Invention Title:

MULTIMODAL DIALOGS USING LARGE LANGUAGE MODEL(S) AND VISUAL LANGUAGE MODEL(S)

Publication number:

US20250005293

Publication date:

2025-01-02

Section:

Physics

Class:

G06F40/40

Inventors:

Tuan Nguyen San Jose, CA, United States

Qiong Huang San Jose, CA, United States

Sergei Volnov London, Great Britain (UK)

Tzu-Chan Chuang San Francisco, CA, United States

William A. Truong San Jose, CA, United States

Alexey Galata San Jose, CA, United States

Sana Mithani Plantation, FL, United States

Yunfan Ye Sunnyvale, CA, United States

Neel Joshi Newcastle, WA, United States

Liang-yu Chen Sunnyvale, CA, United States

Krunal Shah Mountain View, CA, United States

Sai Aditya Chitturu Sunnyvale, CA, United States

Applicant:

Google LLC Mountain View, CA, United States

Smart overview of the Invention

The patent application describes a system that integrates large language models (LLMs) and vision language models (VLMs) to facilitate enhanced human-computer interaction through multimodal dialogs.

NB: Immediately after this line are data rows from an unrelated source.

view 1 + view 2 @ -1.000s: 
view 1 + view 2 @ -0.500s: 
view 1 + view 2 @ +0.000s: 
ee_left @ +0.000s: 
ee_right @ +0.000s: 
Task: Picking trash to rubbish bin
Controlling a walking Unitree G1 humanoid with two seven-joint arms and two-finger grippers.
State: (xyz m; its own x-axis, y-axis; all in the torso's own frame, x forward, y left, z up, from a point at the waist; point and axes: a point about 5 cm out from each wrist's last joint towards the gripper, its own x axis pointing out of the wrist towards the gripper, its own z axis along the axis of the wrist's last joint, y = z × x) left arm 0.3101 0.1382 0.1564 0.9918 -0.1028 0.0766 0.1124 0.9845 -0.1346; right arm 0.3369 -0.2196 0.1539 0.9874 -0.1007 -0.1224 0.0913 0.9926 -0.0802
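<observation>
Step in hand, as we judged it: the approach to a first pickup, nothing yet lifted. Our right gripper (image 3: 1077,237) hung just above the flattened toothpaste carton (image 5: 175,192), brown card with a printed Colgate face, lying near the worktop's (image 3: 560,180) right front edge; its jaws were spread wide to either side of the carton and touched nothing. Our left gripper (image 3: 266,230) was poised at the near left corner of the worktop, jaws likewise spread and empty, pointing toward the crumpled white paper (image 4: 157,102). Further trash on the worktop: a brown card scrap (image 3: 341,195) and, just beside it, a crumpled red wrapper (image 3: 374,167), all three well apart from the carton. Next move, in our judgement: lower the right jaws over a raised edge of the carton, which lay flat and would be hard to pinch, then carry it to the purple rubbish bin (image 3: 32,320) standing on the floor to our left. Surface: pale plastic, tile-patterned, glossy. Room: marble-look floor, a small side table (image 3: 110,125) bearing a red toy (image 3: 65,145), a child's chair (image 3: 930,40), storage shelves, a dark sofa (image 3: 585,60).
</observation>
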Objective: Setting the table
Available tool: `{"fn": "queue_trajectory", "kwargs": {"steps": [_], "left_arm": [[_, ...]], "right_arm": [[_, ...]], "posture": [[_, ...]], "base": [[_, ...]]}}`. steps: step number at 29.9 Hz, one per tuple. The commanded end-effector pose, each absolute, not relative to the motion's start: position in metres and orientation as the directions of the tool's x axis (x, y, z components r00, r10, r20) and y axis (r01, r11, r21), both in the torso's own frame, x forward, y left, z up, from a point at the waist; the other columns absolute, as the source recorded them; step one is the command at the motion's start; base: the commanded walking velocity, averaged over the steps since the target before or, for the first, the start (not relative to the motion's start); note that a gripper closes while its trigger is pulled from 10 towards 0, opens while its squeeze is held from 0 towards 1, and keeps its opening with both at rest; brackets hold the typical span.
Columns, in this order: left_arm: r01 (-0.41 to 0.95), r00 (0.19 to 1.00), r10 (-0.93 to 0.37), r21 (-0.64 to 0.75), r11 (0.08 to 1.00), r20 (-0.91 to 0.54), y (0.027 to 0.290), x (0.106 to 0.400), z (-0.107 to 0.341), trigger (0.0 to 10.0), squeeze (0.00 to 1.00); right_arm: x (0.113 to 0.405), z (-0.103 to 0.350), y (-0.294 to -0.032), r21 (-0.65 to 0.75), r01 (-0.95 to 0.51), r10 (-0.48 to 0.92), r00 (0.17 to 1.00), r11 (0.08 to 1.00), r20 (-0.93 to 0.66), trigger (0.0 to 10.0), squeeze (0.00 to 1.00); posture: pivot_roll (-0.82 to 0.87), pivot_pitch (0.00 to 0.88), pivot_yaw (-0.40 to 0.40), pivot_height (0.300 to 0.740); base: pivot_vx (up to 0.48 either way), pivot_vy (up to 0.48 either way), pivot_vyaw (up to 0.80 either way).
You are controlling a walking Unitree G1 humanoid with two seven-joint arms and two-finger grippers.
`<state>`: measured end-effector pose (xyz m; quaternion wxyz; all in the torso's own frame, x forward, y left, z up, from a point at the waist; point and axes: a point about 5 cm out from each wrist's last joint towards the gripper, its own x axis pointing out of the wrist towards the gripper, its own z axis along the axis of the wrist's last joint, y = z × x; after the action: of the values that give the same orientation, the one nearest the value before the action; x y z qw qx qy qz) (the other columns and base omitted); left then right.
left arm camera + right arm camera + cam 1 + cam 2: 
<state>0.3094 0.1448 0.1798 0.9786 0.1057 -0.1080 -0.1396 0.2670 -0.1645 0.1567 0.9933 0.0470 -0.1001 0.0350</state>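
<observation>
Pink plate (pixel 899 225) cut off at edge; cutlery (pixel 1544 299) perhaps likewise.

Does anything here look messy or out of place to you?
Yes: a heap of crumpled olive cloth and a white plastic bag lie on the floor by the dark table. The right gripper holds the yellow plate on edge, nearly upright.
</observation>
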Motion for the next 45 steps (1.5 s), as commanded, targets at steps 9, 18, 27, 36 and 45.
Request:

This approach combines visual data processing with natural language inputs to generate responsive content, thereby enabling a more dynamic and context-aware interaction with virtual assistants or chatbots.

Background

LLMs are machine learning models capable of performing various natural language processing tasks such as language generation and question-answering by leveraging vast datasets. VLMs, on the other hand, handle tasks involving visual data combined with natural language, like image captioning and visual question answering. These models are trained on diverse datasets to perform tasks that require understanding both text and images.

Implementation

The system processes digital images via VLMs to generate outputs that reflect an environmental state. These outputs are used to construct LLM prompts alongside natural language inputs. The LLMs then process these prompts to create content that responds to the initial natural language input, which is subsequently rendered on output devices. This process allows for resolving ambiguities in user input through synthetic follow-up queries and the integration of visual context.

Functionality

In practice, the system can detect items in an environment and their attributes or locations using processed images. For example, when a user asks for a dinner recipe, the system can generate follow-up queries like "What food is available?" and use VLMs to identify available ingredients from images of the user's environment, such as the contents of a refrigerator.

Technical Aspects

The system may utilize various processors, including CPUs, GPUs, or TPUs, to execute instructions stored in memory for performing these tasks. The integration of LLMs and VLMs involves prompt engineering to facilitate data exchange between the models, enabling the creation of responses enriched with contextual data derived from visual inputs.